We've also seen what happens when a supposed "innovative" product falls short such as the Apple Watch (at least initially).
Update: Apple Watch is doing a lot better now.
At first there was a lot of disappointment and complaints regarding that product given the high price, but over time it became profitable once non Apple fanatics hopped on board.
The Apple Watch is still a work in progress unlike Amazon's Fire Phone that got blown up and sunk to the bottom of the sea.
Jibo and Alpha 2 will ultimately fall into one of those three scenarios, and that will determine whether or not we are ready to embrace robotics and this form of new tech/AI in the not so distant future.
Are We Ready to Embrace Robots?
Even if the technology succeeds and Jibo and Alpha 2 work perfectly, there's still no guarantee that they'll slip into our lives with ease.
Society, for the most part, embraces new technology if it makes our lives better, safer, and easier, but there's always been a "what if" element regarding AI and robots.
A digital assistant integrated in an iPhone like Siri, a form of AI, doesn't sound as threatening as a physical robot taking space in our homes.
When you factor in things like facial recognition and always being turned on, then it makes us worry more about privacy concerns and hacking.
People bring up Skynet when referring to robotics because some individuals are legitimately concerned that AI and robotics will one day take over and control mankind.
I understand a lot of those concerns are seen as humorous to many, but I strongly believe it is a real concern (well sort of).

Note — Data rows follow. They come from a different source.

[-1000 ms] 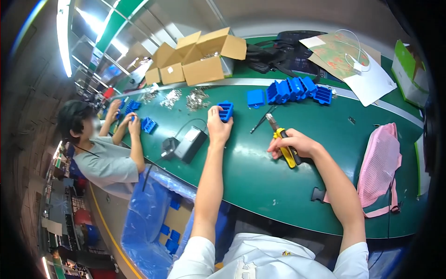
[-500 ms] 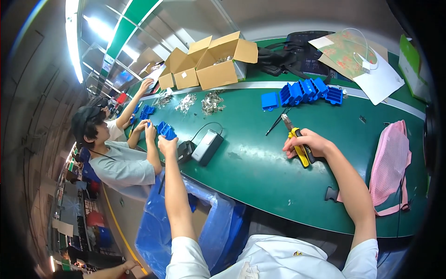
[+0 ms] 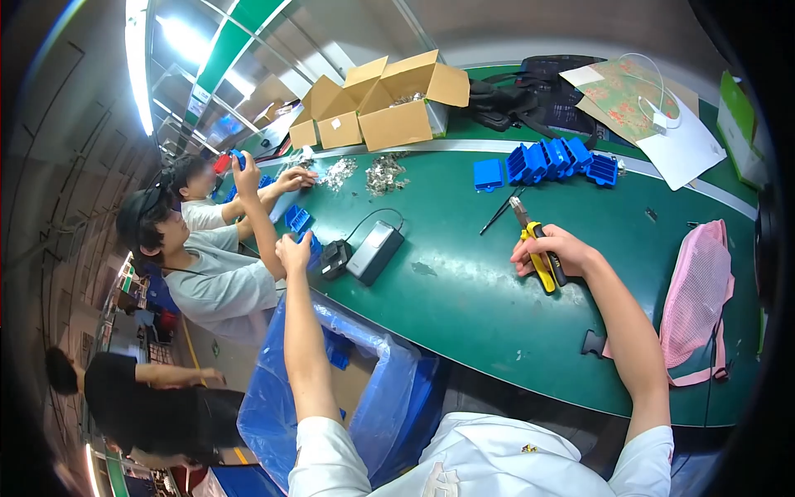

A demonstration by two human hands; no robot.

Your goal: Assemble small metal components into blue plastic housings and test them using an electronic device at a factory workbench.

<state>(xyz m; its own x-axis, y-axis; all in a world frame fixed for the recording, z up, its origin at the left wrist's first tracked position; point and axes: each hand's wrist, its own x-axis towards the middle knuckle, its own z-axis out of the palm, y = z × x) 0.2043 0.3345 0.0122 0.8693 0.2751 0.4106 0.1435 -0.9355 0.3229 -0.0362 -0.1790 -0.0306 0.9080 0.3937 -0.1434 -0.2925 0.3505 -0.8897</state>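
Nearest the person, a plastic-lined blue bin (image 3: 385, 364) stood beside the table edge. The right hand (image 3: 557, 251) was closed around yellow-and-black pliers (image 3: 541, 271), tip pointing away. Farther off, the left hand (image 3: 293, 255) was at a blue casing (image 3: 314, 250), partly hidden; whether it gripped could not be told. The step seemed to be handling that casing; the next move would likely call for keeping clear of a co-worker's arm (image 3: 263, 234). Beyond lay more blue casings (image 3: 546, 161).

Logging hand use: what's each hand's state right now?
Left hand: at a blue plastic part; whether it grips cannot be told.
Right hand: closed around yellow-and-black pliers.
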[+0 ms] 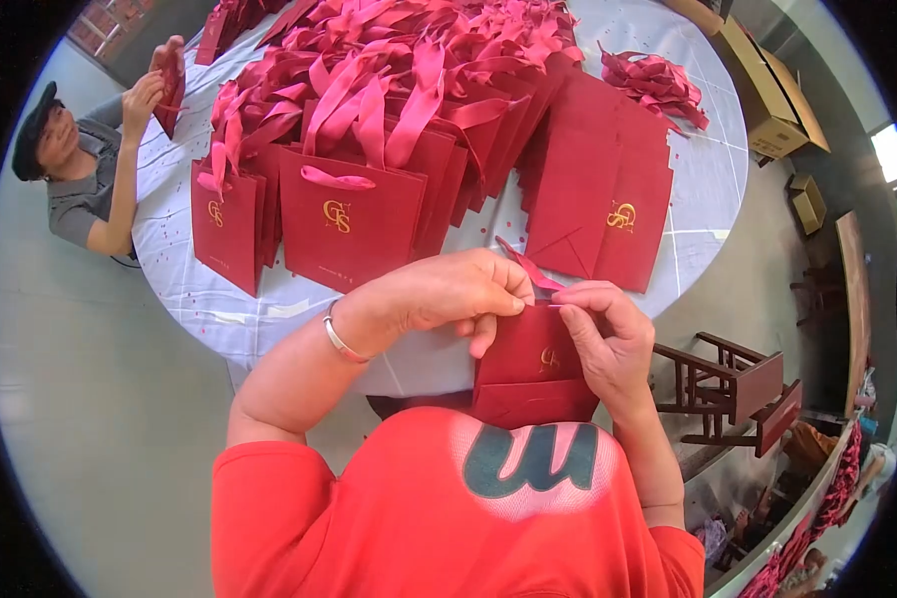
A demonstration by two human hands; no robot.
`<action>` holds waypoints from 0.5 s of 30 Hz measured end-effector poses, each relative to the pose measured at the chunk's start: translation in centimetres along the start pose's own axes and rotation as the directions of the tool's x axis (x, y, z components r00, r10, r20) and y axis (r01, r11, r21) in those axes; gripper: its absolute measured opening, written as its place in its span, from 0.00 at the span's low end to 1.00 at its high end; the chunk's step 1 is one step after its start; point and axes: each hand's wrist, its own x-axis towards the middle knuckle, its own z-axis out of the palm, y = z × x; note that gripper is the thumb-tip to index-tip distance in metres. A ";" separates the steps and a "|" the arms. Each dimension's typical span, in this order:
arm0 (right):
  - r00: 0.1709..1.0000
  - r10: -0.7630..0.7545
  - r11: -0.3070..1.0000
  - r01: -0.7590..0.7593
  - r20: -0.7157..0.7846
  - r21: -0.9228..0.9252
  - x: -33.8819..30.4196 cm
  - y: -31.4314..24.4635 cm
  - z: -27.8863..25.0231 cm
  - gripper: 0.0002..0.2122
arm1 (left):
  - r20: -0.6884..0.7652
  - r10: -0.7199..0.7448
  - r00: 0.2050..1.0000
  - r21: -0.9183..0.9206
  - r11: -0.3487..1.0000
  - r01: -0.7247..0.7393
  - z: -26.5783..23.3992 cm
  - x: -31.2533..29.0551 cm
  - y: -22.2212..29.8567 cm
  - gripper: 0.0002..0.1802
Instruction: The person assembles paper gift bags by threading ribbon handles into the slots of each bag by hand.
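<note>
A small red paper gift bag (pixel 530 349) with a gold emblem is held upright in front of my chest, its lower part folded. My left hand (pixel 478 296) is closed at the bag's top edge, thumb and forefinger pinched together. At the right of the same edge, the thumb and fingers of my right hand (pixel 610 334) grip the bag. A pink-red ribbon (pixel 526 265) rises from the opening between both hands. Whether the left fingertips also pinch the ribbon is hidden.
Finished-looking red bags (pixel 354 214) with ribbon handles crowd the round white-covered table (pixel 434 367). Flat bags (pixel 603 189) overlap at the right, near a ribbon pile (pixel 658 88). A co-worker (pixel 90 164) handles a bag at the left. Wooden stools (pixel 738 389) and cardboard boxes (pixel 767 90) stand right.
</note>
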 end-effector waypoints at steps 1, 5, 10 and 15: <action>0.998 -0.055 0.998 0.055 0.011 0.015 0.0 0.1 0.0 0.05 | 0.000 -0.001 1.000 -0.001 1.000 0.001 0.0 -0.1 0.1 0.08; 0.997 -0.037 0.999 0.038 0.074 -0.012 0.1 -1.0 -0.3 0.06 | -0.020 -0.012 1.000 0.053 0.999 0.013 0.0 -0.2 0.2 0.08; 0.971 -0.217 0.962 0.231 0.103 -0.143 0.2 -0.9 0.2 0.09 | -0.030 0.013 0.999 0.112 0.994 -0.009 0.2 -0.5 0.5 0.08; 0.970 -0.232 0.947 0.243 0.077 -0.210 0.0 -1.1 0.7 0.09 | -0.054 0.019 0.998 0.191 0.982 -0.008 0.4 -0.7 0.5 0.08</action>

The number one concern will always be privacy but that isn't confined to robotics.
I think it's quite clear that the more physical presence something has, the more anxiety we feel about it. It's that sole reason why there's liable to be numerous skeptics once these products get released.
Trailer for Movie "Ex Machina"
What is the Future of Robotics?
We're in our most primitive state when it comes to robots and robotics, and something like Jibo will be seen as a joke 10-15 years from now, however; the future is now!
This is an exciting time to be alive if you love and are ready to embrace technology, but what will the growth be like?
It's feasible that social robots will one day become a normal thing, and they'll be far more advanced than even our most ambitious portrayals today. They will also be a lot more mobile and perform physical tasks for us (ex. making and getting coffee).
In fact, we've already seen numerous robots perform complex tasks, but they have yet to be accepted into our homes, which is where the future lies.
Presently our personal digital assistants are tethered to specific devices or immobile, but we'll one day have an actual Siri robot to guide us on a daily to weekly basis.
I realize this may be troubling to think about, but all it takes is some getting used to. If we're able to get our privacy concerns under control and deliver a robot that can make our lives less complicated, then I'm sure most will embrace them over time.
And those who are truly concerned about AI taking over, then stick around for several decades because we are very far removed from that concept.
(Relax: Jibo and Alpha 2 won't turn you into their personal slaves)
That means you can sleep well tonight tonight because the future terminators you worry about will only be confined to those two great movies (and horrid sequels).